Lessons From My First Year of Grad School
One of the biggest critiques about writing grad programs is that they generate writers who write the same style and voice. That hasn’t been my experience at Bennington. I’ve found that the weirder I get, the more my teachers encourage me to stretch even further and try to support my strangeness with something grounding to deepen the reader’s experience.
A lot of time that grounding affect is centered in tenderness and intimacy. Showing my characters (all of them) care and attention and affection no matter who they are on the page or what I believe about the topic I am writing about.
When I went into workshops my first two residencies, I believed that everyone was bringing work that was similar to mine and by that I mean thought about writing in the way that I do.
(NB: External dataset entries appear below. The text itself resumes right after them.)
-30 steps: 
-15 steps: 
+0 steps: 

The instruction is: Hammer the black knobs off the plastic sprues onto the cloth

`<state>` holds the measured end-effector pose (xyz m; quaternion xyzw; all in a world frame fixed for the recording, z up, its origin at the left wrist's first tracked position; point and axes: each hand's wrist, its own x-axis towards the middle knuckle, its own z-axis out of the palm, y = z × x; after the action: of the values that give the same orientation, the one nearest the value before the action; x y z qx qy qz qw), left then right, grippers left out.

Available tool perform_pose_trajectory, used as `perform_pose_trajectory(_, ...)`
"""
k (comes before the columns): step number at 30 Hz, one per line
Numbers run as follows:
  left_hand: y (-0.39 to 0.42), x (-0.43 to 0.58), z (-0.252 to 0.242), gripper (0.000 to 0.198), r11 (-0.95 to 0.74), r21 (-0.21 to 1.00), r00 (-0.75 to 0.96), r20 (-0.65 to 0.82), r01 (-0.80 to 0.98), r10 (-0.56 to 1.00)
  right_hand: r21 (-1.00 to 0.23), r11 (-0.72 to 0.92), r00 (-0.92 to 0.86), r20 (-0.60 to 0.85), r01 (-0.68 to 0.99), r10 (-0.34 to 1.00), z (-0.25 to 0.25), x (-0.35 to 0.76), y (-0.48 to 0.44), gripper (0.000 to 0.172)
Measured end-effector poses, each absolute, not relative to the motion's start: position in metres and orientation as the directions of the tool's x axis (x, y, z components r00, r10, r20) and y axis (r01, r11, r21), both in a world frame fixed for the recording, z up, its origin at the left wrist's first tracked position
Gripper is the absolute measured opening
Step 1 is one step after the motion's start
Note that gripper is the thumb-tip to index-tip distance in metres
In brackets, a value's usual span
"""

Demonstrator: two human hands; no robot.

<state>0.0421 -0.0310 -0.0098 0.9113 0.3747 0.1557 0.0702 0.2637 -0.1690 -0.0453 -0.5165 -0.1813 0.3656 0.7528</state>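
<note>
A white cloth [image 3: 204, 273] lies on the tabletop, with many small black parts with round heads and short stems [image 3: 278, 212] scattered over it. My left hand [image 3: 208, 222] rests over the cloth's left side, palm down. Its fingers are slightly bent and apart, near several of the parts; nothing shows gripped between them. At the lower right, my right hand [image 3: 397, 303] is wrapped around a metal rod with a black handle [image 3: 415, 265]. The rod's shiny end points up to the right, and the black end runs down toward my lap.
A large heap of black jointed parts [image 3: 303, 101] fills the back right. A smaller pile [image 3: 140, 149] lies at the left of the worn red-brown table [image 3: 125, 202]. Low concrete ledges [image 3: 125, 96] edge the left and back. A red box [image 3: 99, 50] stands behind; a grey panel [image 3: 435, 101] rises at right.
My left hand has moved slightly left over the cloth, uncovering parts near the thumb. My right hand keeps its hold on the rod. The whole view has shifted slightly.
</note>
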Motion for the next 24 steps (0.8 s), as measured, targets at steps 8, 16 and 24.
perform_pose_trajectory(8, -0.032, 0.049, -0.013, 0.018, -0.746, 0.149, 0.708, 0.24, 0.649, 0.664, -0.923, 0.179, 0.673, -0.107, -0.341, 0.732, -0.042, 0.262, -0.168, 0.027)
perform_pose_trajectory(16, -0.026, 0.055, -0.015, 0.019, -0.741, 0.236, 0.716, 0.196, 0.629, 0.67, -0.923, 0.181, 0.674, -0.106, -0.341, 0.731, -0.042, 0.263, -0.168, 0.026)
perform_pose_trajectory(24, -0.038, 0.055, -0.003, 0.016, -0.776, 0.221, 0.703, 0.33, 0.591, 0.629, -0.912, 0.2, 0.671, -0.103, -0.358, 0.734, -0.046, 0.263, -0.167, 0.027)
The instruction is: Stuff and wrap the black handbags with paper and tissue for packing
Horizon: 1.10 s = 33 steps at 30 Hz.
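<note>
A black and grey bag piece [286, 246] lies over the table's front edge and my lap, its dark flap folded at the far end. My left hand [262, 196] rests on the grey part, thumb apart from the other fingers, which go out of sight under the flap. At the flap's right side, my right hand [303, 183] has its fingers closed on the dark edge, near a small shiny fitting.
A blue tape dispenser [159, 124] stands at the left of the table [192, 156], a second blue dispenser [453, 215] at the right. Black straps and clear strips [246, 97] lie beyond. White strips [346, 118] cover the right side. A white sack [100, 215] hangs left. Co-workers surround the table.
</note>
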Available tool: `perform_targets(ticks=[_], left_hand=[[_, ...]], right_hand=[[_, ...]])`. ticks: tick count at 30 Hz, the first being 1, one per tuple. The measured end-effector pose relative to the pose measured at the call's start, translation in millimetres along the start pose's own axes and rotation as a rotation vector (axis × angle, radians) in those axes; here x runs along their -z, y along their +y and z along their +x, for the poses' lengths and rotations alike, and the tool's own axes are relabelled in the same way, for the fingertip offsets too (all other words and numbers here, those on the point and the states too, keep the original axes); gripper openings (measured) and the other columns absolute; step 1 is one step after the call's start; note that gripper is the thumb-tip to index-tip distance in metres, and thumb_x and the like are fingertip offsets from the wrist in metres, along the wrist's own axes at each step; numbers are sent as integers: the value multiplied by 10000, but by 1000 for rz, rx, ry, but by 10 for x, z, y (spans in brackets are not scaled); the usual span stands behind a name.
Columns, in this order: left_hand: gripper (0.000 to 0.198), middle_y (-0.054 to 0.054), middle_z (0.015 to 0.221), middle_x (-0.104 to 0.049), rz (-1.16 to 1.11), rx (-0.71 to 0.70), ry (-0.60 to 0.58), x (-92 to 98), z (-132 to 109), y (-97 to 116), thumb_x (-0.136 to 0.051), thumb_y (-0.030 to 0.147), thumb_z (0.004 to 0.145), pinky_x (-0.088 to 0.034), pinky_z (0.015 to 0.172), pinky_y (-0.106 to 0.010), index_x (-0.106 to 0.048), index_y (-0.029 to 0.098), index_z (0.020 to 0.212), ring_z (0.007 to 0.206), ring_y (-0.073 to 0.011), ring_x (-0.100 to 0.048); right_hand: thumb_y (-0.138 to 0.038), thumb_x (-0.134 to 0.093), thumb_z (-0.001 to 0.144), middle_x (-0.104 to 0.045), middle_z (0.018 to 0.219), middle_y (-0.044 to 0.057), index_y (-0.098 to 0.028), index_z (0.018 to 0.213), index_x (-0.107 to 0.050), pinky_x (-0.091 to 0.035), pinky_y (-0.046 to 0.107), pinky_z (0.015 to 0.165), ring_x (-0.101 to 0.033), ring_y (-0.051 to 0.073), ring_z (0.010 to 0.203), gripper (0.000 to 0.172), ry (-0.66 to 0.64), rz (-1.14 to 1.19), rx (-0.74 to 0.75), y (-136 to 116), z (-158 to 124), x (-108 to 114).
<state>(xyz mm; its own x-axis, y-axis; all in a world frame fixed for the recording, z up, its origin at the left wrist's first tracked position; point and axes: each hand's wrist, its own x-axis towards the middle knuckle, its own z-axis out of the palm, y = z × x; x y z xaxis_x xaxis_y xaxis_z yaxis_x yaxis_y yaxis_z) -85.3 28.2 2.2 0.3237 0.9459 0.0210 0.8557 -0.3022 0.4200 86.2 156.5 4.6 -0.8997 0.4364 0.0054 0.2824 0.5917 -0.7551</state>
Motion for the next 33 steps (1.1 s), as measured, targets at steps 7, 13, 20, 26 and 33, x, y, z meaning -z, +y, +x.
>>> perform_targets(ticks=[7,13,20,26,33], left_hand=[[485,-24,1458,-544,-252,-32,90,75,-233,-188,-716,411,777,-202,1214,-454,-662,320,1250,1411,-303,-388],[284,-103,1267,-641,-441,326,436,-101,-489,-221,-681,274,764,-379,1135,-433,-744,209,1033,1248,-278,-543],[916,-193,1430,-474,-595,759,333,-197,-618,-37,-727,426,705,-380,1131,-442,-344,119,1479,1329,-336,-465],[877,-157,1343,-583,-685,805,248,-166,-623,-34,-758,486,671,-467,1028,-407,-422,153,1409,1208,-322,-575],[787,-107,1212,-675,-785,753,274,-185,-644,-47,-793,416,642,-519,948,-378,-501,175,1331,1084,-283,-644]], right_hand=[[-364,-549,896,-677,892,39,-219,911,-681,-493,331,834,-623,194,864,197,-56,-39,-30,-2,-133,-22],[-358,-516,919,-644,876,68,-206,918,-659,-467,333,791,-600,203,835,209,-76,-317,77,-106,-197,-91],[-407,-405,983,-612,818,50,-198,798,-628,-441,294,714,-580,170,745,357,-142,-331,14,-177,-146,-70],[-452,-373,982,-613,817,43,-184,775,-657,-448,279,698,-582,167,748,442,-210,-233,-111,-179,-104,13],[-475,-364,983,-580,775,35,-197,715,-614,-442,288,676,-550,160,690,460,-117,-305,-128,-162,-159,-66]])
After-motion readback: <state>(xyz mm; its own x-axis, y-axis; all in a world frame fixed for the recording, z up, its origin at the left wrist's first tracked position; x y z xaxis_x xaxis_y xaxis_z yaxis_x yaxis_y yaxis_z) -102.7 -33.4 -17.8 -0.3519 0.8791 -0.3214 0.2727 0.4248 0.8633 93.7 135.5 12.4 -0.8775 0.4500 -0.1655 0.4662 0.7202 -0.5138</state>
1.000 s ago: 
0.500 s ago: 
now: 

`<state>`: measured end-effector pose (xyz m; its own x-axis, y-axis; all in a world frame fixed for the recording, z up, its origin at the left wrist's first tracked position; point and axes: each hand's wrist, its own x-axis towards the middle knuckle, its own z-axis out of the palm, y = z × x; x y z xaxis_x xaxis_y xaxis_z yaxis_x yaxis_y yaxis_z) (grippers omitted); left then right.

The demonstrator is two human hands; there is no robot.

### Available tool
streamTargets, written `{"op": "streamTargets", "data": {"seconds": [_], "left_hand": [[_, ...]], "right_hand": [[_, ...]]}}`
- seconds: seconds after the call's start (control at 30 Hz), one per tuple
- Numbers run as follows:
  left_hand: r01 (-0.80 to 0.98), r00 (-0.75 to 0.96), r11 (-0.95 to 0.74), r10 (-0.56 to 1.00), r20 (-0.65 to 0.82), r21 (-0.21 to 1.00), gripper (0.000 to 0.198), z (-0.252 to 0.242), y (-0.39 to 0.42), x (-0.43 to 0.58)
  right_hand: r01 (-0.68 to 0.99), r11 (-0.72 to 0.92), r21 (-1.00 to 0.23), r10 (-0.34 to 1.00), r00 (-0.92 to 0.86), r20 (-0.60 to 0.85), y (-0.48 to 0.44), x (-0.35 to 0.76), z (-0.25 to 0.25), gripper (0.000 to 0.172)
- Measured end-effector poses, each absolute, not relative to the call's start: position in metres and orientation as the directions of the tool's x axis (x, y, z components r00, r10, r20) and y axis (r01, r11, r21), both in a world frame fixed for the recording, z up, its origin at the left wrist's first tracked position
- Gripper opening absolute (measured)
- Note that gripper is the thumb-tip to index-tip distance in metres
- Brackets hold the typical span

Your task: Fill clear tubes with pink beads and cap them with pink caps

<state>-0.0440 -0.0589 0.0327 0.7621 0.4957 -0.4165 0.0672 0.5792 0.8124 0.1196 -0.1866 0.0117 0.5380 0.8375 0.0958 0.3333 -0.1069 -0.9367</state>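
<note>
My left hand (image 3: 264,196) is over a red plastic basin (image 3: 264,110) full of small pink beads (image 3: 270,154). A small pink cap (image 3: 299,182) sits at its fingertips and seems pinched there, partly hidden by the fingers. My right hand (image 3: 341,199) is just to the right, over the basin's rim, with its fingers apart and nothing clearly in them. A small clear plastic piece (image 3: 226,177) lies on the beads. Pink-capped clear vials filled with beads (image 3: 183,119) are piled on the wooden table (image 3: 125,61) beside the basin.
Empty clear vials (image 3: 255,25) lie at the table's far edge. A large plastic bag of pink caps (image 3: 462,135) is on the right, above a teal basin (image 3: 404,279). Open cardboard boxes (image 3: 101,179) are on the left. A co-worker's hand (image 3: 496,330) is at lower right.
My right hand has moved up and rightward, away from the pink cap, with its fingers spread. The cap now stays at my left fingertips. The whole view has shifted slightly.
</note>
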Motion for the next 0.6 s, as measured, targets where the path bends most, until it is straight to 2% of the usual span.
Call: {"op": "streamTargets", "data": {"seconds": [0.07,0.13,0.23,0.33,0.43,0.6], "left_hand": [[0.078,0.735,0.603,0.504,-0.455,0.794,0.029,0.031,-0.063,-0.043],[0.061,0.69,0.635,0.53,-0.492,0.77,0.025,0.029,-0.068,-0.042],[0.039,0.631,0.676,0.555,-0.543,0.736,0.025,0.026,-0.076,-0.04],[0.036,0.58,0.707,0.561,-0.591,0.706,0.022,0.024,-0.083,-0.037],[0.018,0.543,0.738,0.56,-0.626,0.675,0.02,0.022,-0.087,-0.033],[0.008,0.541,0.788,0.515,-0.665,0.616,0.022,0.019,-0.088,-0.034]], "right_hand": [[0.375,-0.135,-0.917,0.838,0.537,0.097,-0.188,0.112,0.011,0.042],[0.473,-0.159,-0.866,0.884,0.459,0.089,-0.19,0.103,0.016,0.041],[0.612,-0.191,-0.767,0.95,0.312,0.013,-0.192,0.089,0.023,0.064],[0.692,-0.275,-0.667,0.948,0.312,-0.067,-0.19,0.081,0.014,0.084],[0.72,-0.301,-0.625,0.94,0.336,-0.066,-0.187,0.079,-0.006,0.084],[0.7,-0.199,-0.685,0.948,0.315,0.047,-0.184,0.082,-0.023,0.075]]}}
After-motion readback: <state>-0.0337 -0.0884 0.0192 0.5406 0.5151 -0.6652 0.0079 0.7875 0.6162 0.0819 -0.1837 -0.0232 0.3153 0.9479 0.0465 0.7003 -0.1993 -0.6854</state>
When I bring a piece to workshop, it’s one I’ve worked on for a while and have a firm grasp on. Sometimes that’s not what other writers do, but I would often treat them like their piece should be or was like mine without thinking about what the author may want.
I think I did that because I had this idea of what a grad workshop should be or would be like. Instead of going into it the way that I would with my writing group or other critique situations, I went into with the aim to make a story better by any means necessary. And I would behave like a fighter in the ring with my own story, defending it against all attacks with sound arguments and theories. I’ve been unlearning this behavior and am planning on approaching my final two workshops different.
Something else I am just really starting to learn and allow myself to do is unintentionally put myself into the piece. I normally have some sort of connective personal tissue to the story that I thread throughout to give it a sense of real unrealness, which may not make sense, but is the best way I can describe it. My second term teacher told me when we started that if I give that up, the story will make its on connective tissue and my experiences, feelings, beliefs, etc. will worm their way into the story.
I pushed against this at first because I am an intentional writer and leaving something so important up to instinct didn’t feel in line with my art. But I am a learner and in order to learn, I have to be wrong. So I gave up my intentional ghost and a story very different than what I would have normally written if I would have intentionally gone into it came out and it was better than what I could have outlined or planned. I’ll continue leaning into that instinct because I have been doing this for long enough that the instinct is there and strong and I don’t need to force it into an intentional box but I can use them together. I’m going to try and work to become an intentional and instinctual writer over my final year as an MFA student.
Some people may judge their MFA experience by the publishing credits they get from it or got during it. If I held myself to that standard, my grad experience has been an absolute failure. I haven’t published anything since starting my studies. I am judging the success of my grad school experience by what I learn and what I can learn to do with my writing and stories. In that regard, my MFA program has been a total success.